41話 テサロニケ│4:16─17
「だ、誰…?」
「それは此方の台詞だアスモデウスよ、この角付きは一体誰だ?見たところあの海の獣とは思えないが…」
召喚されたヴァイラに本人含めその場の全員が困惑する
「え…なに?ここどこ…?」
「…私の記憶だとこのような幼子ではなかった筈だが…」
「ね、ねぇそこの角付いてる子…」
座り込み辺りを見回すヴァイラにアスモデウスは歩み寄る…
「あなた…名前は?」
「ヴァイラ…」
「ほんとに誰よ…いやまぁそれはあなたも同じだけど…」
アスモデウスとイスカリオテは矛を収め一時休戦、落ち着いて話をヴァイラとすることに…

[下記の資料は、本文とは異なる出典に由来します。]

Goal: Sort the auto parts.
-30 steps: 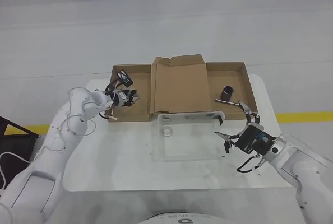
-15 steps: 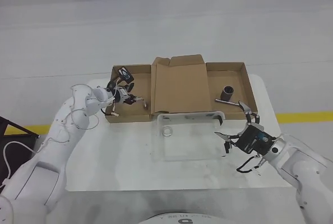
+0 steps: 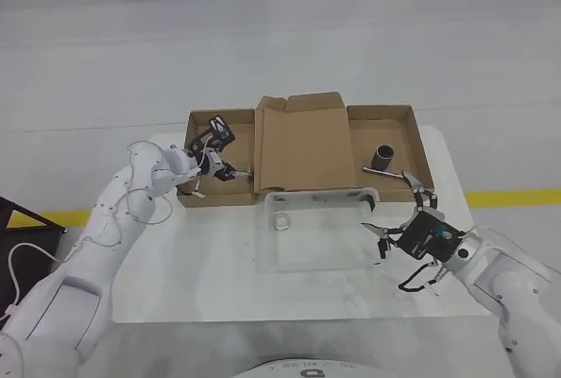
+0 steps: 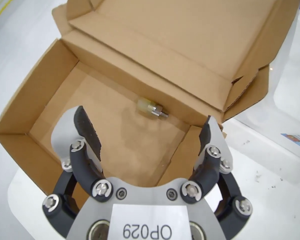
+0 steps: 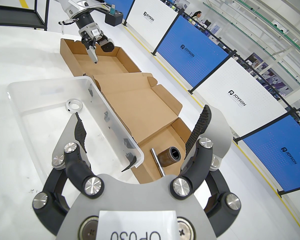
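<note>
A small metal fitting [image 4: 151, 109] with a pale cap lies on the floor of the left cardboard compartment [image 4: 52, 88], close to its inner wall. My left gripper [image 4: 143, 119] hangs open above it with nothing between the fingers; in the top view that gripper [image 3: 226, 166] is over the left compartment [image 3: 197, 194]. My right gripper [image 5: 142, 126] is open and holds nothing, hovering by the right end of the clear plastic tray [image 3: 262, 255]. A metal ring [image 3: 281, 223] lies in the tray. The right compartment [image 3: 413, 118] holds a dark cylinder [image 3: 386, 152] and a thin metal rod [image 3: 380, 172].
The open cardboard box's folded lid [image 3: 301, 146] lies between its two compartments, right behind the tray. White tabletop [image 3: 186, 274] stretches in front of and beside the tray. The table's rounded edges are near both arms.
The left gripper has shifted toward the back of the left compartment, and the small fitting now lies loose on that box's floor. The right arm has not moved.
</note>
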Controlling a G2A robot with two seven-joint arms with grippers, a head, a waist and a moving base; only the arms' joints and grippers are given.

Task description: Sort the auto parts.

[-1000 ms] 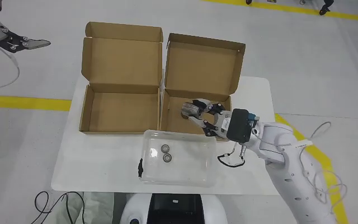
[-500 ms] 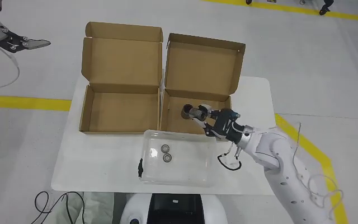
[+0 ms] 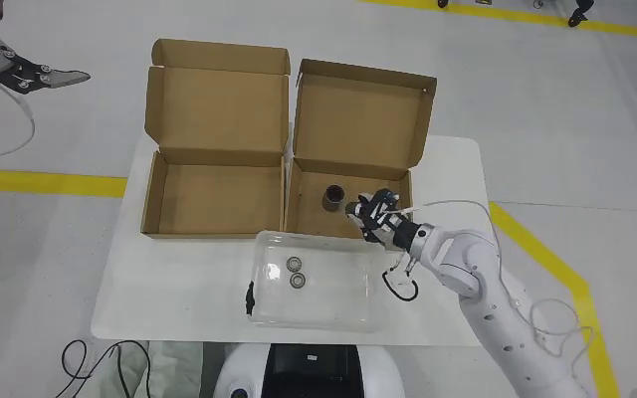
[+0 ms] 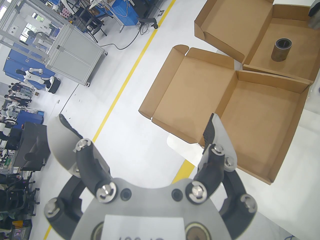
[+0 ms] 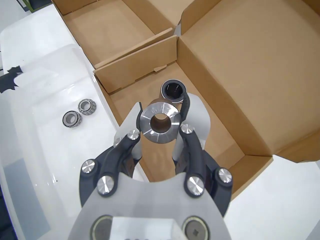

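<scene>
My right gripper is shut on a silver metal sleeve, held over the near side of the right cardboard box. In the top view this right gripper hangs just right of a dark cylindrical bushing, which stands upright on the box floor; the dark bushing is apart from the sleeve. Two ring bearings lie in the clear plastic tray. My left gripper is open with nothing in it, out over the floor far left of the table.
The left cardboard box sits open beside the right one, both lids folded back. The tray stands against the boxes' front walls. A black cable loop lies on the white table by the right arm. A yellow floor line runs left.
The right wrist has turned and the gripper has drawn slightly right and toward the front, uncovering the dark bushing. The left arm, bushing and bearings have not moved.
</scene>
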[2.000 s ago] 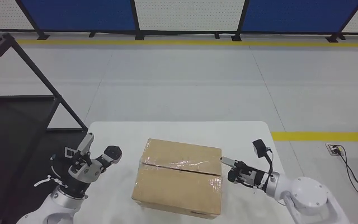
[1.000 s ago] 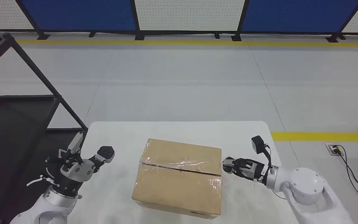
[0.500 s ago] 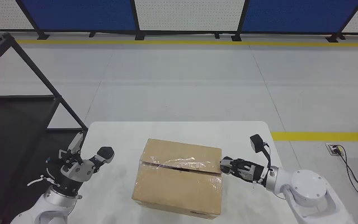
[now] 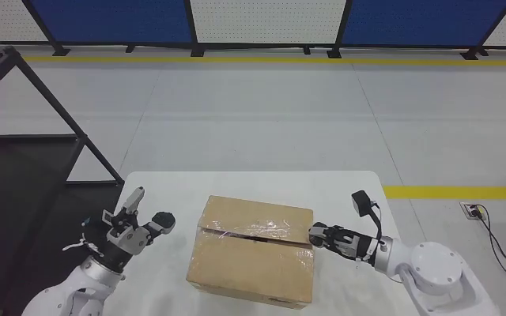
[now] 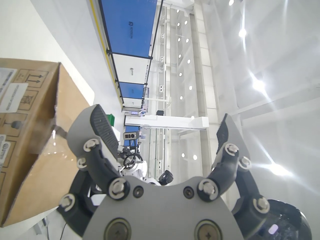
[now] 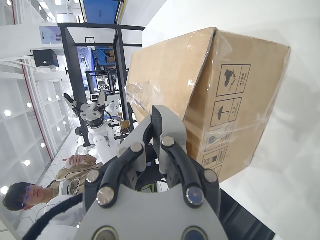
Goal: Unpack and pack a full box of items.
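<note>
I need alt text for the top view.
A closed brown cardboard box, taped along its top seam, sits on a white table. The shut right pincer is at one end of the seam; the open left pincer is beyond the other end, apart from the box.

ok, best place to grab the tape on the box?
The tape end at the top seam, where it meets the short end of the box by the right gripper. Come in from that end: the seam runs straight toward it, and the tape looks wrinkled there, which should give an edge to pinch.
</note>
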`<state>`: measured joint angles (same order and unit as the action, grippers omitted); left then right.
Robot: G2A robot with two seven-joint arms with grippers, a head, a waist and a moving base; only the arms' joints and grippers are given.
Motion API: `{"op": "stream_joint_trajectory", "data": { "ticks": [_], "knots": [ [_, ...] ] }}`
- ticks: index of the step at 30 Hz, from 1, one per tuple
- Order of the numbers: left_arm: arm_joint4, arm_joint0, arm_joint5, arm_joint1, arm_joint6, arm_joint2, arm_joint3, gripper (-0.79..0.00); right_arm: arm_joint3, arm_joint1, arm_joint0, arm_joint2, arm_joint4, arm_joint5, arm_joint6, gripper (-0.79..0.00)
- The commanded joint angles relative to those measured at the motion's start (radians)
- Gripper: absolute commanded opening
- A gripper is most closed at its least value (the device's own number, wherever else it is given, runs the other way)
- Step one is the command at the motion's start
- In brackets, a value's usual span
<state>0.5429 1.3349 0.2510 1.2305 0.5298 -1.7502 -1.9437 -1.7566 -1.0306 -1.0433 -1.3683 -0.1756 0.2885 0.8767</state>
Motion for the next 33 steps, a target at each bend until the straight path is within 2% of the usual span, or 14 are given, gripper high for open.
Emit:
{"op": "stream_joint_trajectory", "data": {
  "ticks": [1, 11, 33],
  "knots": [
    [-0.037, -0.015, 0.010, -0.003, -0.006, 0.016, 0.014, 0.000, -0.005, 0.000, -0.003, 0.000, -0.003, -0.007, -0.002, -0.785],
    [-0.080, -0.059, 0.034, -0.008, 0.001, 0.101, 0.054, 0.000, -0.005, 0.004, 0.003, 0.007, 0.006, -0.005, 0.003, -0.785],
    [-0.082, -0.132, 0.022, -0.007, -0.072, 0.220, 0.152, 0.000, 0.002, 0.011, 0.008, 0.020, 0.005, -0.013, 0.007, -0.785]
  ]
}}
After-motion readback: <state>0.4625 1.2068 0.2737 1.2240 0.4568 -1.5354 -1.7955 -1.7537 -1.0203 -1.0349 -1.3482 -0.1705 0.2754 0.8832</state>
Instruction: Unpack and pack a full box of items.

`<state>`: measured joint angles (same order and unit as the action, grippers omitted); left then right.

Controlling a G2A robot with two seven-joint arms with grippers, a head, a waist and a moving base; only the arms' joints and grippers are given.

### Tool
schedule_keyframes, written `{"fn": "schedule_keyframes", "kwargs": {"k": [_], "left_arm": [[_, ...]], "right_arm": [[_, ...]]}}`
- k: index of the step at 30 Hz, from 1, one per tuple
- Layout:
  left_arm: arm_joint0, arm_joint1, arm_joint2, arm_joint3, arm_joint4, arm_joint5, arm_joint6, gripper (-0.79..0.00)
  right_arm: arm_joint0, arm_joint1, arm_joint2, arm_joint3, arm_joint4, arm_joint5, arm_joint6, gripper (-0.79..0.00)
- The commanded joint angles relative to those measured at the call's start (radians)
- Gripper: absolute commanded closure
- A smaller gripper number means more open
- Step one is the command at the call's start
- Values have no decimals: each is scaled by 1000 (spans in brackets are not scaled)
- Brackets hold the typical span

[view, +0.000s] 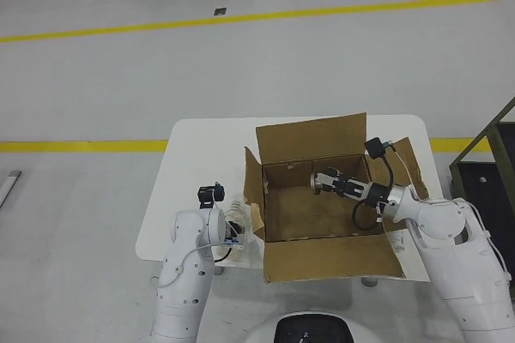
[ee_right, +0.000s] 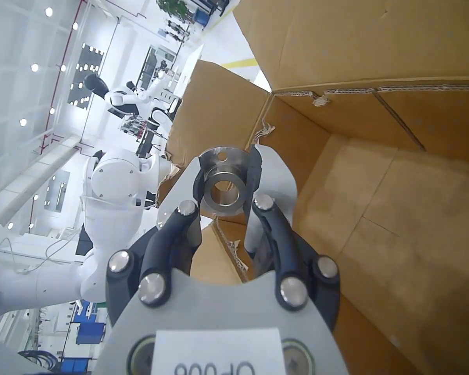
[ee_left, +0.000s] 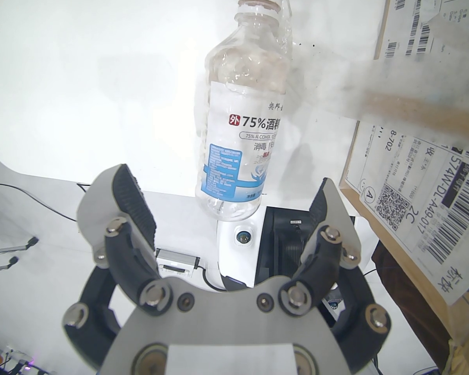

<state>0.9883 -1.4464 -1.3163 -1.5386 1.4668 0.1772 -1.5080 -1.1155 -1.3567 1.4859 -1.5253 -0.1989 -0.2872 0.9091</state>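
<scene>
- Cardboard box (view: 313, 139) sits open on the white surface (view: 206, 154), its flaps folded outward on all four sides.
- Right claw (ee_right: 226, 169) is inside the box opening, above the box floor and near the far wall; the arm comes in over the right-hand flap.
- It pinches a metal ring (ee_right: 221, 193) between its two dark fingers. The ring is a short flanged sleeve with a round bore, and a small hole shows in the flange.
- Ring is held clear of the box floor and walls, as far as the right wrist view shows.
- Clear plastic bottle (ee_left: 242, 118) lies on its side on the surface, outside the box, just beside the left wall that carries the shipping labels.
- It has a white-and-blue label and a pale cap; the cap end points away from the left claw, the base end toward it.
- Left claw (ee_left: 225, 181) hangs over the surface at the bottle's base end, fingers spread wide, with neither ribbed pad touching the bottle.
- Seen from above, the left arm is at the near left corner of the box, well apart from the right arm.
</scene>
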Motion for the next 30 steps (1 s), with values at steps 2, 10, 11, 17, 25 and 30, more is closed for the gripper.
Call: {"fn": "schedule_keyframes", "kwargs": {"k": [2,10,11,17,25,30], "left_arm": [[0,0,0,0,0,0,0,-785],[0,0,0,0,0,0,0,-785],[0,0,0,0,0,0,0,-785],[0,0,0,0,0,0,0,-785],[0,0,0,0,0,0,0,-785],[0,0,0,0,0,0,0,-785]], "right_arm": [[-1,0,-2,-2,0,-1,-1,0],[-75,29,171,-201,-61,-27,-141,0],[-90,36,222,-237,-97,-14,-159,0],[-196,61,417,-354,-223,120,-186,0],[-313,81,494,-308,-407,278,-128,0],[-343,95,456,-256,-581,315,-41,0]]}}
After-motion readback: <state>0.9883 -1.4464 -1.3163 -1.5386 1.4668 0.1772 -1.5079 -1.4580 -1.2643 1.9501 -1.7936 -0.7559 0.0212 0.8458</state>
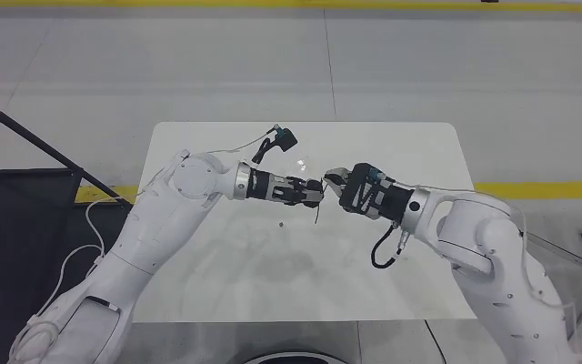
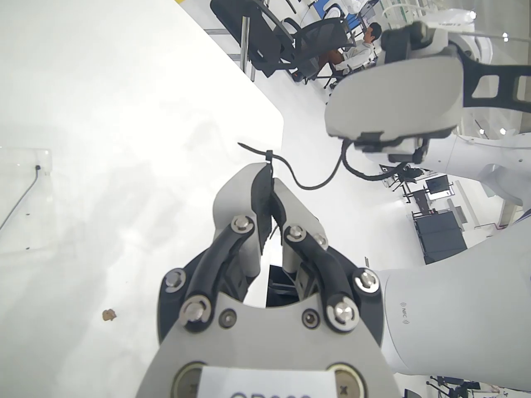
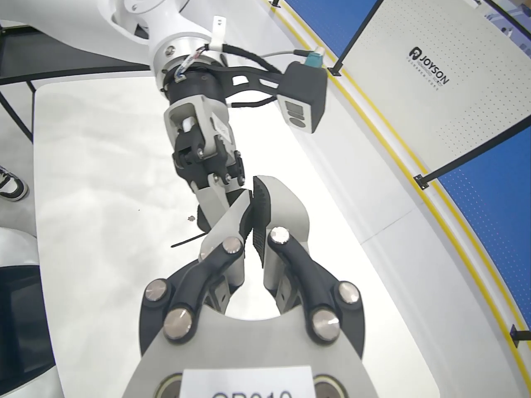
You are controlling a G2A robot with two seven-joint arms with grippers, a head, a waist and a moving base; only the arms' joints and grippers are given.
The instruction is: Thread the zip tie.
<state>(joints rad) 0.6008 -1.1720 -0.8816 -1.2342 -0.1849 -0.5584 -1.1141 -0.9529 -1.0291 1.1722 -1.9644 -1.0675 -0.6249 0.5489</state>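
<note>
Zip tie [image 2: 259, 151]: thin, black, held up off the surface [image 1: 409, 273] over its middle, clenched btwn the left jaws. In the left wrist view the tie's head and a short end stick out just past the fingertips [image 2: 244, 175], and the strap runs back down btwn the black pads. Can't tell whether the strap passes through the head. In the top view a loose end hangs below the jaws toward the surface; contact w/ the surface not clear.

Right jaws: pressed together, tips just beside the left jaws' tips. Can't tell if they pinch any part of the tie. In the right wrist view the tie's loose end pokes out to one side from behind them.

Left arm [image 1: 182, 182] and right arm [image 1: 473, 227] come in from opposite sides and meet over the mid surface, wrists roughly level.

Surface is white w/ rounded corners and faint grey smudges. A small brown crumb [image 2: 109, 314] lies on it near the left wrist, on the robot's side.

Room: pale grey floor [image 1: 364, 64]. A yellow line [image 1: 527, 189] runs across the floor beside the surface, and another runs along the far edge of the top view. A black panel [image 1: 36, 237] stands by the surface's left side. Past the yellow line stand blue panels [image 3: 344, 1] and a white perforated board [image 3: 435, 97] on black stands. Black mesh office chairs [image 2: 323, 39] sit off beyond a surface corner.
</note>
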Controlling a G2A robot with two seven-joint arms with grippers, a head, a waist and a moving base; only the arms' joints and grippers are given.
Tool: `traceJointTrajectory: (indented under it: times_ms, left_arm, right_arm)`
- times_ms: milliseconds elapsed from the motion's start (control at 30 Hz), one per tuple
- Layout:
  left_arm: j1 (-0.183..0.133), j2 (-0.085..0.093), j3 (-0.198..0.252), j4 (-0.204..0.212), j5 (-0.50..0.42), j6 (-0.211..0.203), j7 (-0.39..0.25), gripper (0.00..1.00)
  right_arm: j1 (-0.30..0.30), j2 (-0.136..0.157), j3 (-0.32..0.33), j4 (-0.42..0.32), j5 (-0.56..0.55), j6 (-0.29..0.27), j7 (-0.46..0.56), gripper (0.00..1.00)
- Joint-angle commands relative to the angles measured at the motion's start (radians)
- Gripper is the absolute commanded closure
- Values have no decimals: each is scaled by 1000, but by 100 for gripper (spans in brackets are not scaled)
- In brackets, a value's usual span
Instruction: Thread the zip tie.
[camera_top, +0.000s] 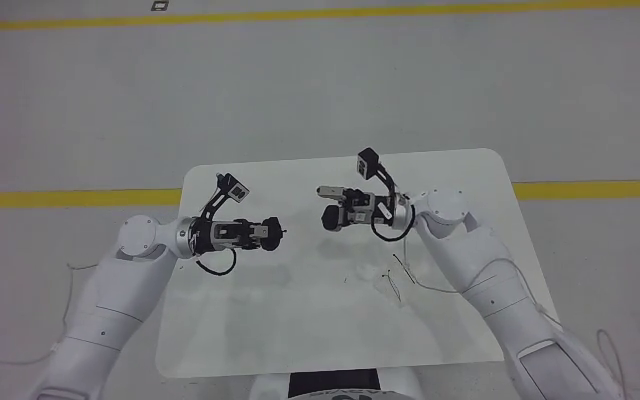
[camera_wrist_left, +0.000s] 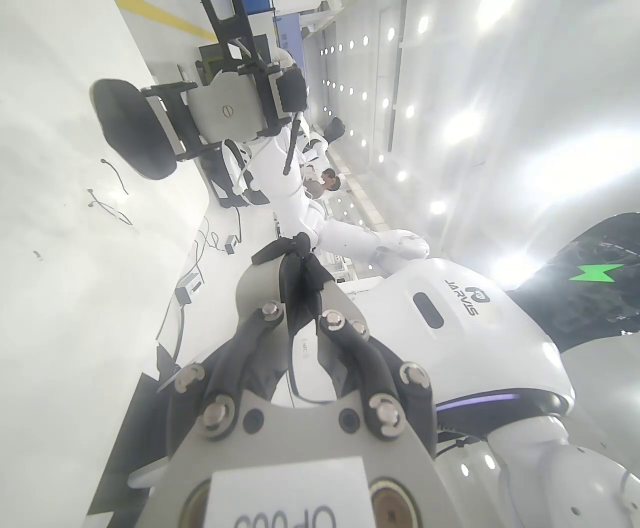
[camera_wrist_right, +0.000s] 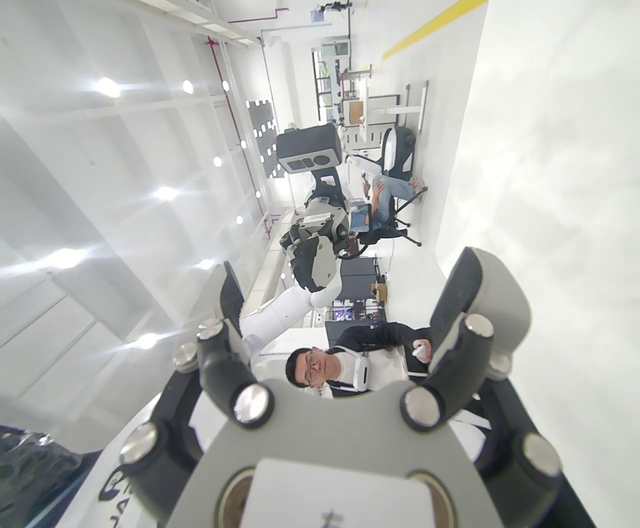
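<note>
Zip tie (camera_wrist_left: 291, 360) threading looks not yet begun. A thin black strip, which I take to be the tie, runs back between the fingers of your left gripper (camera_wrist_left: 300, 250). Those fingers are pressed tight together on it, and in the top view a short tip pokes out toward the other arm. The tie is held in the air above the table (camera_top: 300, 330), not lying on it. Whether the tip is the head or the tail is too small to tell.

Your right gripper (camera_wrist_right: 350, 295) faces the left one, near but apart. It is spread wide, with nothing between its pads.

As I judge it, your next move is to close the right gripper on the free end, then line the tail up with the head's slot. That calls for fine alignment, since the strip is thin and likely springy.

A few loose zip ties (camera_top: 400, 272) lie near the right arm, straight on the table top rather than in any tray or bin.
</note>
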Motion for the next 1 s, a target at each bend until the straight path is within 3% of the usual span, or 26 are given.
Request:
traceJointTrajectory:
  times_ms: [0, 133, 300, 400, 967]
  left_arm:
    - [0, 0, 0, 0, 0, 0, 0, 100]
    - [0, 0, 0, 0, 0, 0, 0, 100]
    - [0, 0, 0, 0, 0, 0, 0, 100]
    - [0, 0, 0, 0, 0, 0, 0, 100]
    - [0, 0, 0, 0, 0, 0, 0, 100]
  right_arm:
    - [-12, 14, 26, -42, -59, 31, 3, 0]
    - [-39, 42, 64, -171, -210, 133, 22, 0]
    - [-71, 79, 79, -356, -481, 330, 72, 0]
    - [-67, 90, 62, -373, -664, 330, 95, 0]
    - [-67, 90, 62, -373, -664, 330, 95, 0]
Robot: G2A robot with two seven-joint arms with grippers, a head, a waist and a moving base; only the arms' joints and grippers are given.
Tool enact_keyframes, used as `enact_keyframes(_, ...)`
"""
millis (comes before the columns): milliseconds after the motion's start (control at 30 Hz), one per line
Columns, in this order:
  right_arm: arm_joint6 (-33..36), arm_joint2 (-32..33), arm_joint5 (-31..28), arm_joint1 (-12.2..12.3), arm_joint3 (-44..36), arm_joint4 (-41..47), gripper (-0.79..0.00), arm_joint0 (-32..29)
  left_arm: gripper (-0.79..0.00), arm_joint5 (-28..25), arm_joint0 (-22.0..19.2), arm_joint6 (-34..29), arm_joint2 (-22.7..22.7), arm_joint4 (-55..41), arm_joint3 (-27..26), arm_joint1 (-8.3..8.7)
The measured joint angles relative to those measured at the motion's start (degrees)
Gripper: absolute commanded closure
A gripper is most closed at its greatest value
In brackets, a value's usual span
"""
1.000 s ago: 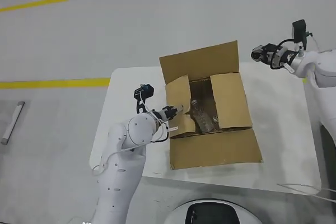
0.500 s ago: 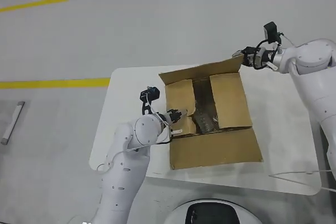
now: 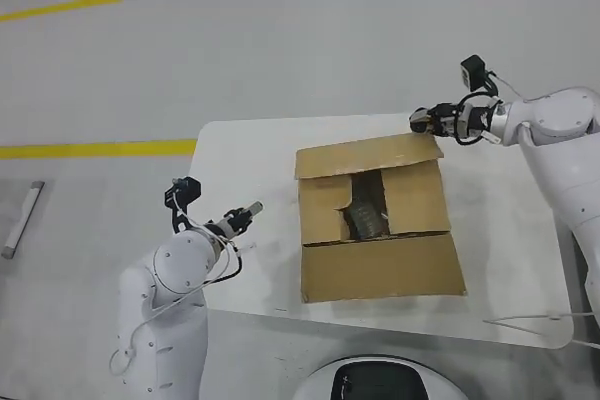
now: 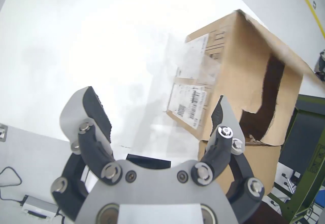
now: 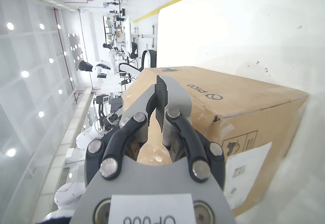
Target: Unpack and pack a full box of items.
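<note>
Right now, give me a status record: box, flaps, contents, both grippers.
box: cardboard, on the white table
far flap: lowered over the opening
side flaps: folded in, gap between them
near flap: spread outward toward the robot
contents: clear bottle-like item in the gap; rest hidden
left gripper: open, empty, left of the box, apart from it
right gripper: shut, at the far flap's right corner; contact unclear

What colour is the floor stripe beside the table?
Yellow; the painted floor stripe shows best in the top view.
</note>
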Motion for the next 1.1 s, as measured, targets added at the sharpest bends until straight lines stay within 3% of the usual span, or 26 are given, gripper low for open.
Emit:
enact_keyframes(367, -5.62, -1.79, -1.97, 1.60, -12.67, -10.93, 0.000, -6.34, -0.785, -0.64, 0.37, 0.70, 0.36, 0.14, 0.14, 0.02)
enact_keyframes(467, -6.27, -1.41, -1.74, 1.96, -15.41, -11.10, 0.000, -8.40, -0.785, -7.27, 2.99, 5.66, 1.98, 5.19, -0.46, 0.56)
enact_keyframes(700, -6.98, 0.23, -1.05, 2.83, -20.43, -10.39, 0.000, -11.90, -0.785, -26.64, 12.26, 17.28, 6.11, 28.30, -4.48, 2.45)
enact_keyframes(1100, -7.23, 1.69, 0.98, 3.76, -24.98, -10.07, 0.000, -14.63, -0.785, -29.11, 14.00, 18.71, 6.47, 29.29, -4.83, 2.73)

「…で、竜の祖先である海の獣を呼び出す時に現世に引っ張られた意識体があんたの体に入って…」
「そのまま依り代ごとここに召喚された、と?」
「そうなる…としか考えられない。」
「あ、あの…わたしは一体どうすれば…」
イスカリオテはヴァイラの体を隅々となめ回すように吟味する
「…変態」
「うるさい!…だが、一応はあいつが入っているな、能力も残っている…」
「…つまり?」
「貴公も分かっているのでは?」
緩んだ空気は引き締まり、重圧感が漂う。
「急性心不全」
「保身・iscariot demonade.」
両者の戦闘の合図が重なり、血が滴る音が一つ…
「…知識で負けたな、病気…!」
「ごぶっ…」
その実イスカリオテには臓器という臓器が存在しなく、急性心不全の能力は通じなかった
保身の能力は不可視の壁を作る物…それを鋭く鈍く加工しそれがアスモデウスの首に刺さる…
「膠原びょ…」
「epektasi.」
それは空気を押し退け拡大、アスモデウスの脊椎と神経を切ろうとしていた
戦闘時間約4.8秒、決着は角の影により阻害される
「だめー!」
ヴァイラはイスカリオテを蹴飛ばし、アスモデウスに刺さる保身の能力を取り除こうとする
「あんた…なにやっで…」
「よくわかんないけどきっとあののっぽの人悪い人だよね!?わたし悪いことはだめって教わったの!」
「いいから…離れてよ…!私首切り落とされても動けるの!」
「だめ!痛いのはだめなの!」
「あんた…っ危ない!」
直後、ヴァイラの角は根元を残し血を吹きながら飛ばされる
「ふん、依り代に随分と面倒な者をよこしたなタンよ…」
「っ痛いのは我慢するから…!あんた戦える!?」
「っはーっ…」
竜人の角は層になっており古い物は脱皮等で排除される…
しかし中心部は骨で出来ており勿論これにも神経が通っている、そして頭に近い…つまり…
「ぁ…ぎゅ…」
息すらままならない程の激痛…意識を失っては痛みで起き、痛みで気絶する…そんな状態にヴァイラは陥る
「っそこで寝てて!」
「幼子にうつつを抜かすとは貴公も堕ちた物だ」
ヴァイラを投げ飛ばした隙をイスカリオテが逃すはずもなく数百…数千の保身の能力がアスモデウスを襲う
「ふっ…ぐっ…!筋萎縮性側索硬化症!」
「くく…私も人間のことは少し知っている…そのような進行性疾患でのそのそと私と戦っていられるとでも?」
「言語両断、神と…たたかっ…て…」
イスカリオテはふらつき、目線が合わなくなる
「なんだ、これ…は…?」
「頃合いだと思ってた…あんたに80年も昔に掛けた遅発性精神病…!」
アスモデウスは呑み込んだ裏切りの舌を吸収し、己が力としていた…完全には吸収出来ておらず、少しの不死性と姿を間違って見せる程度であったが…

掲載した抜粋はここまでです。